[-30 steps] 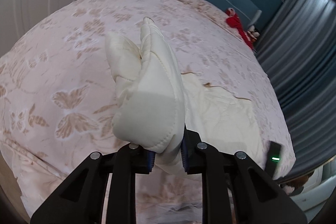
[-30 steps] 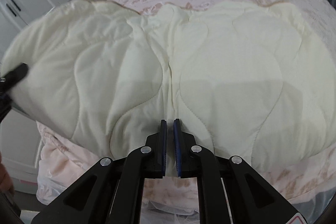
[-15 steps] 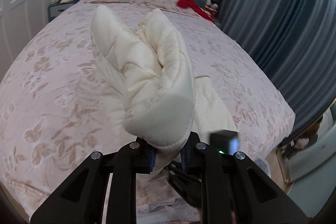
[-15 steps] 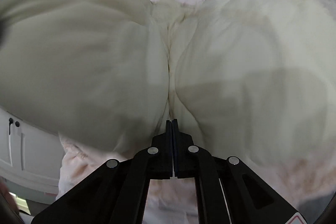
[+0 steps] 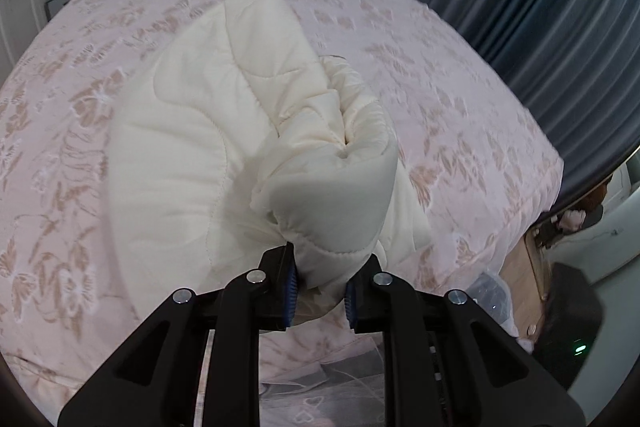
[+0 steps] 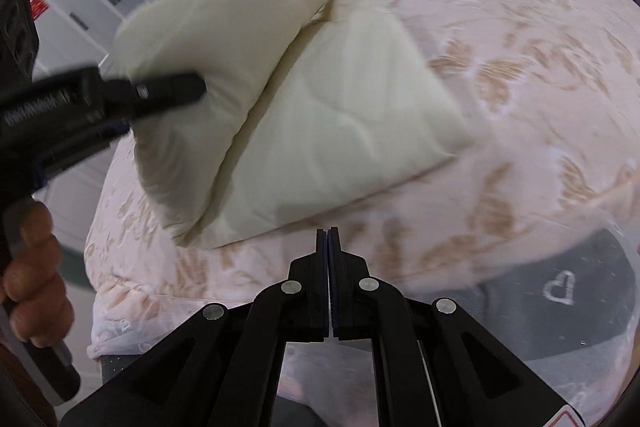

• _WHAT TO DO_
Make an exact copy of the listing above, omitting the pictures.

• _EXERCISE OUTPUT_
[-30 steps] 
[-30 steps] 
[-15 steps] 
[-15 steps] 
[+0 steps] 
[+0 steps] 

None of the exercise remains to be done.